I would much rather do a homework assignment and then come in and have a code
review or design discussion about my solution than do the standard process.
And, I would argue that it gives the company a much better look at my skills
and aptitudes than the whiteboard interview. I have never once written a
dynamic programming algorithm from scratch, in 11 years of programming. I have
implemented graph theory algorithms only a handful of times. But create a
relatively basic piece of functionality, and then justify my solution in code
review? I do that literally every day, and sometimes more than once per day.

I understand that writing code for a homework assignment can be seen as giving
the company I'm interviewing for "free labor". But, as others have pointed
out, from the _interviewee 's_ perspective, there's not a huge distinction
between spending 8 hours cramming _Introduction to Algorithms_ and _Cracking
the Coding Interview_ versus spending 8 hours making a website using Django or
Ruby on Rails (to name two interview tasks that I've actually been presented
with).
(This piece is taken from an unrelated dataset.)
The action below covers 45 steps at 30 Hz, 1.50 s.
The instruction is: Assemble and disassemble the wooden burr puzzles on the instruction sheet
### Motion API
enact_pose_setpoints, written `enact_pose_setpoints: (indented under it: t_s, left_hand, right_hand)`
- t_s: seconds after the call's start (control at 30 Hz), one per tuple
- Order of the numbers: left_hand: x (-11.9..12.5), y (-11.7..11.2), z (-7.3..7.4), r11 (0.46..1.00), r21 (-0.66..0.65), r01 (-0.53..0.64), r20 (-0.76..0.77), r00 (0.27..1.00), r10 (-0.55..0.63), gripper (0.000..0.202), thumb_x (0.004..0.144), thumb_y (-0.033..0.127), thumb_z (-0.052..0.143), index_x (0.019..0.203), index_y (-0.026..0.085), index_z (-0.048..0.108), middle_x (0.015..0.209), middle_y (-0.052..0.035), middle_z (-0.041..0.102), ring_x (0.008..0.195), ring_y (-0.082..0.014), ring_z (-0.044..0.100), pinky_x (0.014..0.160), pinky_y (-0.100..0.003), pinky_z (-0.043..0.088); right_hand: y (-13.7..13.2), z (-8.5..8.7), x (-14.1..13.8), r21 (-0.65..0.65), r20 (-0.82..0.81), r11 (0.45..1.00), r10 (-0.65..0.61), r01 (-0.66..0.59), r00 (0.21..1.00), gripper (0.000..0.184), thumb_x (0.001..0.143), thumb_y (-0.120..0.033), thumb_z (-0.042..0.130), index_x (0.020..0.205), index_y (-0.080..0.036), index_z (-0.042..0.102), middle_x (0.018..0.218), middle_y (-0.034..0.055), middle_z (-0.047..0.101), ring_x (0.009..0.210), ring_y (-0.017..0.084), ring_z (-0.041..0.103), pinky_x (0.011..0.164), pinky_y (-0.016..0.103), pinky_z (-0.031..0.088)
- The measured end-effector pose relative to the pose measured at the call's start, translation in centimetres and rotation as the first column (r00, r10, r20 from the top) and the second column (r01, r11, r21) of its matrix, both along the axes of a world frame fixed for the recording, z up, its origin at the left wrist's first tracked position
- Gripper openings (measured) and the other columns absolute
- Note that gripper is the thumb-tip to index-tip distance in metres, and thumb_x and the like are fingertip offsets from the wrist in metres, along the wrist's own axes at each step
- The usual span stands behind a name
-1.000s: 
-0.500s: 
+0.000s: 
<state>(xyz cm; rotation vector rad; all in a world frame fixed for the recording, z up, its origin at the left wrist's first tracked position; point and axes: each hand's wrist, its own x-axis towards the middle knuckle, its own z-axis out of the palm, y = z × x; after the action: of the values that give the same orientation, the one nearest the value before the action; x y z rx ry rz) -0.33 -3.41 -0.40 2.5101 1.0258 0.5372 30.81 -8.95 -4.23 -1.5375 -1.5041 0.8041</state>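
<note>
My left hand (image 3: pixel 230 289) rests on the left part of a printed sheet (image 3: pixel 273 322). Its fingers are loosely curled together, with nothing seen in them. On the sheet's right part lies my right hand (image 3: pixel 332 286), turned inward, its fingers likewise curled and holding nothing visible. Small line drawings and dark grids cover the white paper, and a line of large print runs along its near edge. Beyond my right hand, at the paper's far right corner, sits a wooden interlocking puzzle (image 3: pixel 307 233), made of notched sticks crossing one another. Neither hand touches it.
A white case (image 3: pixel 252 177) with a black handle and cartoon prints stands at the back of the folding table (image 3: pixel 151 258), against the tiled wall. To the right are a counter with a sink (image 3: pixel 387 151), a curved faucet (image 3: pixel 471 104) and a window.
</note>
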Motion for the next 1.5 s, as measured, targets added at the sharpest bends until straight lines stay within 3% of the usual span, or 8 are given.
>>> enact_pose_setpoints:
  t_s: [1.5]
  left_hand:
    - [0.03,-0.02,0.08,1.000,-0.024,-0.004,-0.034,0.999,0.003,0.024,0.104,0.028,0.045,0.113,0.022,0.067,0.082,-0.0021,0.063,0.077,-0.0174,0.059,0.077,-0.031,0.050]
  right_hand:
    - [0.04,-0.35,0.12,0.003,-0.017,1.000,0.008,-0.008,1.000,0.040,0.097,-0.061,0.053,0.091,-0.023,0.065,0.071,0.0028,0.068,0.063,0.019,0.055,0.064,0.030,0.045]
Frankly, I was much happier writing the websites, as it seemed much
less pointless than memorizing how to write Floyd-Warshall all-pairs shortest
path in Java on a whiteboard.

------
rguzman
> Use homework assignments to assess the candidate’s engineering skills

while homework problems can be better than in-person interviews, they can also
be a lot worse. for one, because they are NOT time-bound. secondly, they are
much more difficult to setup and evaluate: do you provide a spec? code to
modify? third, asking people to do work for free in order to explore the
potential relationship is a big ask. lastly, they are very time-consuming for
the company.

in grad school i learned the hard way to always ask for in-class exams instead
of take-homes :-). time and scope constraints can be favorable both for the
company and the candidate.

> Enough with the graph traversal problems.

the point of asking graph-traversals and similar algorithms questions is not
that they are the relevant job skill. it is that they are a way to gain
information about the candidate's problem-solving ability in a limited amount
of time. unavoidably, these questions test for speed and familiarity along
with problem-solving. that makes them a lot less than perfect, but i've
generally found them valuable.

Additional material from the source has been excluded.